The Library of the World’s Best Literature. An Anthology in Thirty Volumes. 1917.

The Vengeance of Gothelindis

By Felix Dahn (1834–1912)

From ‘The Struggle for Rome’: Translation of R. H. Knorr

THE SLAVE silently opened a door in the marble walls. Amalaswintha entered, and stood in the narrow gallery which ran around the basin. Just in front, low steps led into the magnificent bath, from which already warm delicious odors were rising. Light fell in from above through an octagonal dome of finely cut glass. At the entrance was a flight of steps of cedar wood, which led up twelve stairs to a spring-board. Round about the marble walls of the gallery, as well as of the basin, countless friezes hid the mouths of the pipes needed for the water-works and the hot air.

Silently the bath-woman spread the bathing accessories over the soft cushions and carpets that covered the floor of the gallery, and turned toward the door.

“Why is it that I feel that I know you?” asked the princess, looking at her thoughtfully. “How long have you been here?”

“Since eight days.” And she took hold of the door.

“How long have you served Cassiodorus?”

“I have always served the Princess Gothelindis.”

With a cry of terror Amalaswintha started up at this name. She turned and grasped at the garment of the woman—too late! She was gone, the door fell to. Amalaswintha heard the key drawn out of the lock.

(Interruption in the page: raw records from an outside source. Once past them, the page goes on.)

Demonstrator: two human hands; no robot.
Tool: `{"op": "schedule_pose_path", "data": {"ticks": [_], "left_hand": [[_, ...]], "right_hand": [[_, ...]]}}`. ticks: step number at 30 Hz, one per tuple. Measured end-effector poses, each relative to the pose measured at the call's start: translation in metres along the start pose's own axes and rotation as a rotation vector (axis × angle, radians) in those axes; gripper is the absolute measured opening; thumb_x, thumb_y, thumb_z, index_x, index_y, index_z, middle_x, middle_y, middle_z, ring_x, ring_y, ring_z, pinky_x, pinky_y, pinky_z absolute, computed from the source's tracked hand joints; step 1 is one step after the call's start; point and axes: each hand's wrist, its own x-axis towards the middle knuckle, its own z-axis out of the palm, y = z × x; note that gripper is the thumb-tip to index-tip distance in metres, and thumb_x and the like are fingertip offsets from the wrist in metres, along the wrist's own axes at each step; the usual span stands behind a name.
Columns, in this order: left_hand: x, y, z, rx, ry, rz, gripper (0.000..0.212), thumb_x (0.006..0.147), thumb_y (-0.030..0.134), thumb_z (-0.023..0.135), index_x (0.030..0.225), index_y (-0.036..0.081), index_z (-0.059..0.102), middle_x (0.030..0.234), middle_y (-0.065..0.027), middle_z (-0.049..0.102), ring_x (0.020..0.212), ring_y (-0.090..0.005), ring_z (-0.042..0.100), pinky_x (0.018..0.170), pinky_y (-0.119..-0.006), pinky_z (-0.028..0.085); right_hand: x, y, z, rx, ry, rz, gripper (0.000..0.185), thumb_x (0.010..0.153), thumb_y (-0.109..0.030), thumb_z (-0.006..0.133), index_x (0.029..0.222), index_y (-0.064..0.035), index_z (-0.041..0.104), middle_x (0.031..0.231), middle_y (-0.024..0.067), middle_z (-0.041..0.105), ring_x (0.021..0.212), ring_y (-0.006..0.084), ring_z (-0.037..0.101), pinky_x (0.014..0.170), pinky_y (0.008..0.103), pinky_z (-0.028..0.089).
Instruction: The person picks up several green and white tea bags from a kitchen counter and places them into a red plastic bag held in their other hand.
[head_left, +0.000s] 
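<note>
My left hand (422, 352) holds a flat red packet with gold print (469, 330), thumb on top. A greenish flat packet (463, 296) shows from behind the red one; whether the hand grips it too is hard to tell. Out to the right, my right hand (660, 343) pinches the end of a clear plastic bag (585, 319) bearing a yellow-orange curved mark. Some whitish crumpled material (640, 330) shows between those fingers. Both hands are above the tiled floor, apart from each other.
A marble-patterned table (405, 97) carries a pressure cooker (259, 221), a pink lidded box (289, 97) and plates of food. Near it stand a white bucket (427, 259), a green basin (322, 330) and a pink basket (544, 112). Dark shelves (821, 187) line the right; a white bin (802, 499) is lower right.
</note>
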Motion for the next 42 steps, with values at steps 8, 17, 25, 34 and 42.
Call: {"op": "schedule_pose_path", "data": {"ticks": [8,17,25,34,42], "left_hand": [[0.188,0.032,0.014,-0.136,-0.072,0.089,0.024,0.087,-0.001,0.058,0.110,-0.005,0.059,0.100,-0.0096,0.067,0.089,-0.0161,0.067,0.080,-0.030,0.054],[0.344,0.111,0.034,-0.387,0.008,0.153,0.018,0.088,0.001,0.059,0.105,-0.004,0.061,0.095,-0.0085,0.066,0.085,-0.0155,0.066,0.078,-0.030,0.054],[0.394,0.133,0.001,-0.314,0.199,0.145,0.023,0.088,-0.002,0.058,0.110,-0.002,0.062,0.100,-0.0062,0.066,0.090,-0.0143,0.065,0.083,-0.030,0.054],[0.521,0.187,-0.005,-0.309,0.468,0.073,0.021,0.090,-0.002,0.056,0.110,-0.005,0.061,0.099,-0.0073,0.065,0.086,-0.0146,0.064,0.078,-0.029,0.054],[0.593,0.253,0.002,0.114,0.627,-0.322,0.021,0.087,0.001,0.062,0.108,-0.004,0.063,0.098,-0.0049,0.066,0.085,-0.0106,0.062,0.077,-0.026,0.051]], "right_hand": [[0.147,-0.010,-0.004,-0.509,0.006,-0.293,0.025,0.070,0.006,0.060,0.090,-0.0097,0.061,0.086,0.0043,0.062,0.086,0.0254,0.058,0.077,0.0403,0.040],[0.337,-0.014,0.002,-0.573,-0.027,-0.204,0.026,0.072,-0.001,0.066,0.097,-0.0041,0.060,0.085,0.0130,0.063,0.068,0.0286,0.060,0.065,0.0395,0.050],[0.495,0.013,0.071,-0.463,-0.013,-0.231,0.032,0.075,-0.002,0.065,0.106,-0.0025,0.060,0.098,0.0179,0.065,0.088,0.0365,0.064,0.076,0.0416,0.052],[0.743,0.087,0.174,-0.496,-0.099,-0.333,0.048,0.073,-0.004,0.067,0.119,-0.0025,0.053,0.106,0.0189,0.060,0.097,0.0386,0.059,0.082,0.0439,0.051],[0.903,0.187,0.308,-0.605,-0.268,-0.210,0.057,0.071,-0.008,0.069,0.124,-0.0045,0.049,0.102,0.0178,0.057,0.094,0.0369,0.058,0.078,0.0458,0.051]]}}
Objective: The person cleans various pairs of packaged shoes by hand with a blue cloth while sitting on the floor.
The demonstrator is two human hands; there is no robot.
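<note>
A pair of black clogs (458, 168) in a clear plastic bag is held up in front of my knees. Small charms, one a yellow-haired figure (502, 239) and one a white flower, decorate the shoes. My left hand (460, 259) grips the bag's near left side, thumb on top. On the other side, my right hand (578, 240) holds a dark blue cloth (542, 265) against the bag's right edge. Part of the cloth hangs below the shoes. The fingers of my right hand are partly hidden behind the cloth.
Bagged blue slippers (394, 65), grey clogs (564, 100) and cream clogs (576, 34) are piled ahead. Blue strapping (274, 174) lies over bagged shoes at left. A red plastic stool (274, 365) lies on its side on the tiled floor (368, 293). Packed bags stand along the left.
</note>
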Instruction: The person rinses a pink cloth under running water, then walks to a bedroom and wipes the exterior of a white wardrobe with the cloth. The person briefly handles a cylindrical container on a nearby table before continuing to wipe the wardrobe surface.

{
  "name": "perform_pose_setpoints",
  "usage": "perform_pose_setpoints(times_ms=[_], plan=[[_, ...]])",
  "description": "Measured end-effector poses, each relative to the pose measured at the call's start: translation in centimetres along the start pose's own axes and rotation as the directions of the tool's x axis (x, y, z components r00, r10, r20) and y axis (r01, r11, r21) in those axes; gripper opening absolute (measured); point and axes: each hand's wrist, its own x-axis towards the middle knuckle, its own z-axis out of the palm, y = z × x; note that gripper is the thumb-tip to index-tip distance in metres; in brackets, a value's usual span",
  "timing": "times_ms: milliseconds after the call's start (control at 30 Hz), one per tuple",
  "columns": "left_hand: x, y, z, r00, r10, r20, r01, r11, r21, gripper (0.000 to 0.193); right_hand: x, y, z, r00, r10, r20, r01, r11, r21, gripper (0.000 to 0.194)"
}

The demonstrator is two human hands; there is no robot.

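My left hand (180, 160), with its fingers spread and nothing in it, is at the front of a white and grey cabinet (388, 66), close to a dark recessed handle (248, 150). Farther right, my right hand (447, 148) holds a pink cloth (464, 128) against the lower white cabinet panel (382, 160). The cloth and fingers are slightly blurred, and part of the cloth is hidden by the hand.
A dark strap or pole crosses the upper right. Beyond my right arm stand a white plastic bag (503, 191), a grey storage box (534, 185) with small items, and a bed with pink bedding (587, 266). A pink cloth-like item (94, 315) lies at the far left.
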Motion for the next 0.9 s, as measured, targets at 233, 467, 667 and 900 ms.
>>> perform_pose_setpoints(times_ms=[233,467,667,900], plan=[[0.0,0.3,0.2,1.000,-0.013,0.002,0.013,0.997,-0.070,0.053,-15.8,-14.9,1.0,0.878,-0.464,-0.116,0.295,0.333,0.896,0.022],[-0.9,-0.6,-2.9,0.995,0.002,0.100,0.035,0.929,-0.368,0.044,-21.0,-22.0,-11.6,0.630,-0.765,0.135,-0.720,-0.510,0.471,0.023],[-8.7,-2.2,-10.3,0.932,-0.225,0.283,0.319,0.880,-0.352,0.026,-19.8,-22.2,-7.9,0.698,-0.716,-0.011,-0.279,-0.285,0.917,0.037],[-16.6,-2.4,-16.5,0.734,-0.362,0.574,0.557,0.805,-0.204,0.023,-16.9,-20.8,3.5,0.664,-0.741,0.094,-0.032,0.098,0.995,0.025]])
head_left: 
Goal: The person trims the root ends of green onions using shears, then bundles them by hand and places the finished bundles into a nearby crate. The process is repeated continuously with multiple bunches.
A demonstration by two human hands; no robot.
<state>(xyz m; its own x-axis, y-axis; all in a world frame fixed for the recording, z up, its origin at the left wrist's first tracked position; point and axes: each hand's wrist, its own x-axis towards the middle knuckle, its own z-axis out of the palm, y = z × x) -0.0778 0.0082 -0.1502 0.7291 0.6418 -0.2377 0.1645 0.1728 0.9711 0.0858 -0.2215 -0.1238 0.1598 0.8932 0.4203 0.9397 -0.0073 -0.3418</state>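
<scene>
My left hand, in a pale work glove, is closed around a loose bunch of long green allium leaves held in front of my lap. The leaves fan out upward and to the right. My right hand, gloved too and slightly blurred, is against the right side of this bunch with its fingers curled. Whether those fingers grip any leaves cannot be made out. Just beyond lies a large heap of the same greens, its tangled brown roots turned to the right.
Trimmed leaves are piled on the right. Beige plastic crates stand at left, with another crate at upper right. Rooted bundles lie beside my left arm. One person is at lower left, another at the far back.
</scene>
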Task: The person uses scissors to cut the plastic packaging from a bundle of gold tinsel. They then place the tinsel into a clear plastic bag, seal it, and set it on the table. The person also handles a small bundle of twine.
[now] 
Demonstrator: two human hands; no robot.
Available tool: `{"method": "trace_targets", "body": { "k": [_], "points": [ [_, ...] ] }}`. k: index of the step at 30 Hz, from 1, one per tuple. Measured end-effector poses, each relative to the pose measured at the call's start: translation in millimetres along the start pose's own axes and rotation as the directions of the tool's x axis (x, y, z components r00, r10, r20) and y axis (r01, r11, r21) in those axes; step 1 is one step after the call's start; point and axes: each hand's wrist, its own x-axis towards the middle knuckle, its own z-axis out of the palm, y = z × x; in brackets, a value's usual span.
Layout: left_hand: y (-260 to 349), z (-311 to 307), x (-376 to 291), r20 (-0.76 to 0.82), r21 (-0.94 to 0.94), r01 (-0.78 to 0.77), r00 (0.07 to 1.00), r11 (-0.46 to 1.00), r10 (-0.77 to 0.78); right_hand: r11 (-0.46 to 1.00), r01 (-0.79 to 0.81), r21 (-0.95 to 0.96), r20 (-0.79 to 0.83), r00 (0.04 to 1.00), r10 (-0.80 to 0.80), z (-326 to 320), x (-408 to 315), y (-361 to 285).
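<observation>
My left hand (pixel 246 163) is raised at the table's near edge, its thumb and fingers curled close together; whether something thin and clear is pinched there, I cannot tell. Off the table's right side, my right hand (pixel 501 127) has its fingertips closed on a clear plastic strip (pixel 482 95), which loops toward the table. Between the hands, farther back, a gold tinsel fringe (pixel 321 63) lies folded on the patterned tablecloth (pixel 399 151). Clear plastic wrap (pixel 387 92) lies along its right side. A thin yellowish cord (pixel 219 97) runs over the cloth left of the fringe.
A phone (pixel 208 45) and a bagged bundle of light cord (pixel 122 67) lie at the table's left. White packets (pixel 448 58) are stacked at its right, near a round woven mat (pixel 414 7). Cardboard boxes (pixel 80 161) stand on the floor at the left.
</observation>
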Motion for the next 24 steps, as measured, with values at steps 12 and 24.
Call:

In vain her eye sought for another place of exit. Then an immense unnamable fear overcame the queen. She felt that she had been terribly deceived, that here was hidden a disastrous secret. Fear, nameless fear, fell upon her. Flight, flight out of this chamber was her one thought.

But flight seemed impossible; the door from this side was now only a thick marble slab, like those at the right and the left. Not even a pin could penetrate through the seams. In despair her eyes traveled around the wall of the gallery. Only the tritons and dolphins stared back at her. At last her gaze rested on the snake-enwreathed head of the Medusa just opposite, and she uttered a cry of terror. The face of the Medusa was pushed aside, and the oval space under the snaky hair was filled by a human countenance!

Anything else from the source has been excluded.